₹1,000 Cr online scam: CBI exposes China linked cyber fraud syndicate

The Central Bureau of Investigation (CBI) has filed a chargesheet against 17 individuals, including four Chinese nationals, and 58 companies for their alleged involvement in a transnational cyber fraud network that siphoned off more than ₹1,000 crore from unsuspecting victims across India, officials said on Sunday.

According to the agency, the racket operated as a single, tightly coordinated syndicate that relied on a sophisticated digital and financial infrastructure to execute multiple online scams. These included misleading instant loan offers, fake investment and trading platforms, Ponzi and multi-level marketing schemes, fraudulent part-time job advertisements and rigged online gaming operations.

The investigation revealed that the proceeds of crime were systematically laundered through a web of 111 shell companies and hundreds of mule bank accounts. Around ₹1,000 crore was routed through these accounts, with one account alone receiving more than ₹152 crore within a short period, investigators said. The shell firms were allegedly floated using dummy directors, forged or misleading documents, fake addresses and false declarations of business activity.

“These shell entities were primarily used to open bank and merchant accounts with multiple payment gateways, allowing rapid layering, movement and diversion of illicit funds,” a CBI spokesperson said, adding that this structure helped the accused conceal the source of money and evade scrutiny.

The agency traced the origins of the scam network to 2020, when online activity surged during the COVID-19 pandemic. The shell companies were allegedly incorporated at the behest of four Chinese nationals Zou Yi, Huan Liu, Weijian Liu and Guanhua Wang who investigators say acted as the principal handlers and masterminds of the operation .

Indian associates played a key operational role by procuring identity documents of unsuspecting individuals. These documents were then misused to set up shell companies and open mule accounts, which became conduits for laundering the proceeds generated through the various digital frauds.

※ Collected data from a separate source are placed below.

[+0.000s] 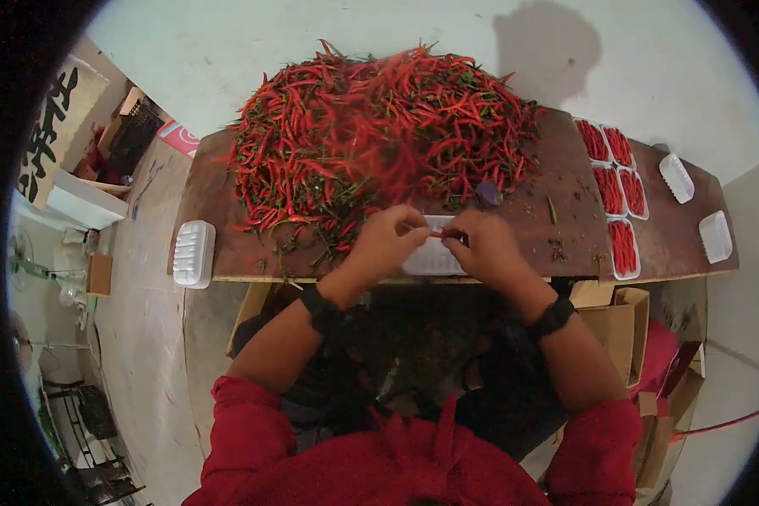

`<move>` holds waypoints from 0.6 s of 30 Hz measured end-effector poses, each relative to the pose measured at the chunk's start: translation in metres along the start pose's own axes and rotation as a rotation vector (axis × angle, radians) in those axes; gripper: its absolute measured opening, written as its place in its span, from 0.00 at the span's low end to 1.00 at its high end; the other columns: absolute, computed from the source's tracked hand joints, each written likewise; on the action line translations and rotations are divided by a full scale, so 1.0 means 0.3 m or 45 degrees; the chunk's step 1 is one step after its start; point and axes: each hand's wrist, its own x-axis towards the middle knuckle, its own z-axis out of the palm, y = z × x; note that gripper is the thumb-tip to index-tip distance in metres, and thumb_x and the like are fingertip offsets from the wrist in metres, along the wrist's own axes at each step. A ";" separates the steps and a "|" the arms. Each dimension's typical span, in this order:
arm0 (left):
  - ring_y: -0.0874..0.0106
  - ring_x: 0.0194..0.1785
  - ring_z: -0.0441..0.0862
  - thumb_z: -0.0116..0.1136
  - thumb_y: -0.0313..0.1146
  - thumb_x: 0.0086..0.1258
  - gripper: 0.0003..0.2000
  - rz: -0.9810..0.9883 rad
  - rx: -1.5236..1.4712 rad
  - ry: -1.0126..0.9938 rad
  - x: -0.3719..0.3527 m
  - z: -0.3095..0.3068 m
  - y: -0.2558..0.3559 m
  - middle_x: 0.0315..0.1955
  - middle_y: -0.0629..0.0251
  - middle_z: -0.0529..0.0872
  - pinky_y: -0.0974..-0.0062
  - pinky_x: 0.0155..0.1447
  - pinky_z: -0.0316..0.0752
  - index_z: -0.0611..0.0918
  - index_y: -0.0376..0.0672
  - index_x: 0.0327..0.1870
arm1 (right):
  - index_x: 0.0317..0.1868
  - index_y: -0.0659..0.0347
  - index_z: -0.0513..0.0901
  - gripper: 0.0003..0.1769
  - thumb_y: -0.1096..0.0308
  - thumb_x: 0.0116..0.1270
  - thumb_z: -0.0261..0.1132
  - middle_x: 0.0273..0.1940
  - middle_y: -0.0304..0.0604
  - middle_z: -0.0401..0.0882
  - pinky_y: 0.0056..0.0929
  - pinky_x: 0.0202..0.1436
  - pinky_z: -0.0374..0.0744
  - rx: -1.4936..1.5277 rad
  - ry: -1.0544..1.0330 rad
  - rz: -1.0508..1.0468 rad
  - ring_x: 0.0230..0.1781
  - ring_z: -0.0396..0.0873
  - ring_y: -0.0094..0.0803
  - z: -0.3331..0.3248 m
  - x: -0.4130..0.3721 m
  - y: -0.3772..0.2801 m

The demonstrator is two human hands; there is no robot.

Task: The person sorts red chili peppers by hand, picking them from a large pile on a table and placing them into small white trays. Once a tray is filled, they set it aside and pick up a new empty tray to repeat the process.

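Over a white foam tray at the table's front edge, my two hands meet with pinched fingers. Between the fingertips runs a thin red chili pepper. My left hand is closed on one end of it, and my right hand is closed around the other end. The fingers hide most of the tray's inside. Just beyond lies a large heap of red chilies with green stems. A small purple-grey object sits past my right hand.
Several white trays filled with chilies stand on the right. Two white trays lie farther right. Stacked white trays stand at the left edge. A green chili lies among scraps. Cardboard boxes are below the table at right.
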 end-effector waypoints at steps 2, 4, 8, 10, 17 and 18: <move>0.67 0.37 0.81 0.60 0.31 0.60 0.08 0.208 0.224 0.041 0.004 0.004 0.008 0.34 0.60 0.83 0.71 0.39 0.75 0.78 0.37 0.34 | 0.35 0.56 0.84 0.09 0.62 0.57 0.63 0.34 0.51 0.79 0.47 0.41 0.75 -0.044 -0.007 0.048 0.37 0.78 0.52 -0.004 0.008 0.009; 0.63 0.38 0.80 0.60 0.31 0.58 0.08 0.417 0.447 0.085 0.013 0.011 0.007 0.33 0.59 0.82 0.67 0.41 0.74 0.79 0.37 0.34 | 0.35 0.55 0.84 0.10 0.62 0.57 0.63 0.34 0.51 0.79 0.47 0.41 0.76 -0.126 -0.074 0.031 0.37 0.78 0.52 -0.012 0.016 0.010; 0.55 0.40 0.77 0.59 0.30 0.58 0.07 0.647 0.680 0.071 0.032 0.022 0.001 0.32 0.55 0.80 0.62 0.45 0.72 0.80 0.38 0.35 | 0.35 0.56 0.84 0.10 0.61 0.57 0.63 0.34 0.51 0.80 0.47 0.41 0.76 -0.153 -0.086 0.027 0.37 0.78 0.51 -0.008 0.024 0.031; 0.54 0.40 0.76 0.59 0.30 0.58 0.07 0.649 0.782 0.088 0.041 0.026 -0.010 0.31 0.56 0.79 0.61 0.45 0.71 0.80 0.39 0.34 | 0.36 0.57 0.83 0.10 0.66 0.52 0.68 0.33 0.45 0.80 0.41 0.40 0.76 -0.177 -0.011 0.146 0.36 0.79 0.45 -0.010 0.024 0.044; 0.57 0.45 0.73 0.60 0.29 0.56 0.07 0.564 0.889 0.143 0.055 0.033 -0.039 0.36 0.59 0.76 0.60 0.47 0.68 0.78 0.40 0.34 | 0.38 0.56 0.81 0.13 0.67 0.49 0.69 0.37 0.45 0.75 0.40 0.44 0.76 -0.440 0.039 0.054 0.43 0.76 0.44 -0.021 0.007 0.091; 0.58 0.47 0.73 0.60 0.29 0.55 0.07 0.532 0.902 0.136 0.055 0.034 -0.041 0.37 0.59 0.75 0.60 0.48 0.67 0.78 0.41 0.34 | 0.37 0.56 0.81 0.13 0.68 0.48 0.69 0.37 0.45 0.75 0.41 0.45 0.76 -0.445 0.048 0.049 0.43 0.76 0.45 -0.016 0.008 0.094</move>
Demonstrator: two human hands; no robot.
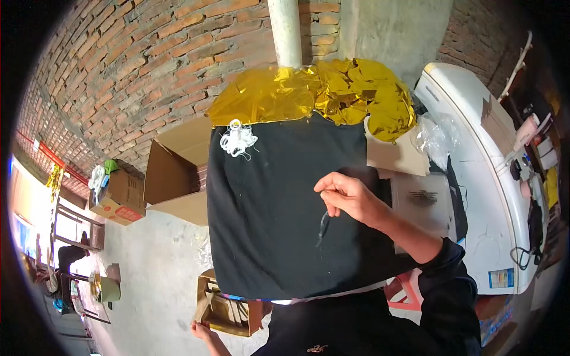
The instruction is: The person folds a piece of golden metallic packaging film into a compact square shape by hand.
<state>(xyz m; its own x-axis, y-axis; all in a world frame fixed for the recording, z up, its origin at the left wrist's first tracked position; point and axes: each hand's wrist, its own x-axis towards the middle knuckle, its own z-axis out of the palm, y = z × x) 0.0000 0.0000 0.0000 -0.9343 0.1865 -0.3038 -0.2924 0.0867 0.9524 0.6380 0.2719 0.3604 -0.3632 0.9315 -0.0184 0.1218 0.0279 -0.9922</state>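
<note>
My right hand (347, 196) is closed over the middle of a black cloth (279, 196) spread across the work surface. A thin dark strip (322, 228) dangles below its curled fingers, and thumb and forefinger are pinched together. Low on the left, my left hand (203, 330) is at the side of a small open cardboard box (256, 314), its fingers bent together; what they hold, if anything, I cannot make out. A tangle of white threads (237, 140) lies on the cloth's far left corner.
Crumpled gold foil (261, 98) covers the far edge. To the right are a clear plastic container (421, 199), a clear plastic bag (436, 139) and a white appliance (484, 178). A large open carton (178, 172) stands left. A person's dark-clothed leg (71, 255) shows far left.
</note>
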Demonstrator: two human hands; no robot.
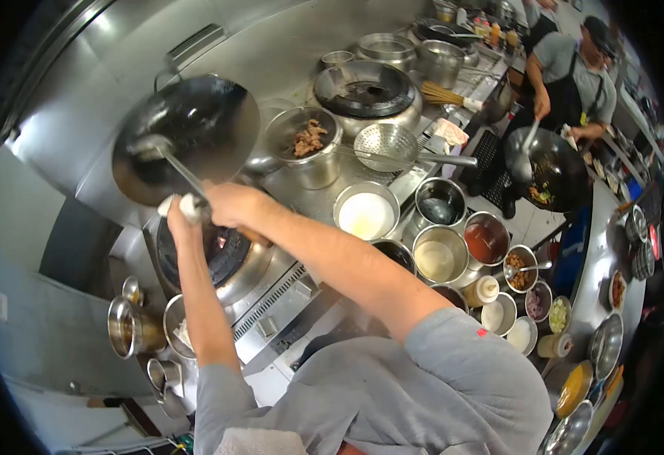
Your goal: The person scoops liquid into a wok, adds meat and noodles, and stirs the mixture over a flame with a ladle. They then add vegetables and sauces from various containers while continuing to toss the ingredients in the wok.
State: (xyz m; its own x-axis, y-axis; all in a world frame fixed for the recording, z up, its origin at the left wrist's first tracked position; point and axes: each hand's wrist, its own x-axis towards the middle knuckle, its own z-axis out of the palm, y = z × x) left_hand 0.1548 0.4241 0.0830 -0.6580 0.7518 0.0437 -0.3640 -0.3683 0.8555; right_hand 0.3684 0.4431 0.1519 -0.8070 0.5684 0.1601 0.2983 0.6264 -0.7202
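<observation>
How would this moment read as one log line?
left hand: holding white cloth at wok | right hand: gripping ladle | wok: tilted, ladle across opening

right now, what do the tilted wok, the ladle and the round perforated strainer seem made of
Wok: dark metal, perhaps carbon steel or iron, judging by its blackened surface with glossy highlights.
Ladle: probably stainless steel, given its silvery-grey sheen.
Perforated strainer: silvery metal, likely stainless too; its thin, hole-punched bowl looks pale and fairly bright.
</observation>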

The probe uncovered communication trails and technical evidence pointing to foreign control of the network. In a significant finding, investigators detected a UPI ID linked to the bank accounts of two Indian accused operating from a foreign location as late as August 2025, indicating continued real-time oversight and operational control from outside India.

The chargesheet details a highly layered, technology-driven modus operandi. Victims were lured through Google advertisements, bulk SMS campaigns and SIM box-based messaging systems. Funds collected were routed through fintech platforms, cloud-based infrastructure and multiple bank accounts to break the money trail and obscure the identities of the ultimate beneficiaries.

“Every stage of the operation from targeting victims to collecting and moving funds was deliberately structured to mask the controllers of the network and frustrate law enforcement efforts,” the spokesperson said.

The case was registered following inputs from the Indian Cyber Crime Coordination Centre (I4C) under the Ministry of Home Affairs, which flagged a pattern of large-scale cheating through online investment and employment schemes. Initial arrests were made in October, after which the CBI widened the probe.

Subsequent searches were conducted at 27 locations across Karnataka, Tamil Nadu, Kerala, Andhra Pradesh, Jharkhand and Haryana. Digital devices, documents and financial records seized during these raids were subjected to detailed forensic analysis, which investigators say helped establish the scale, structure and international linkages of the fraud network.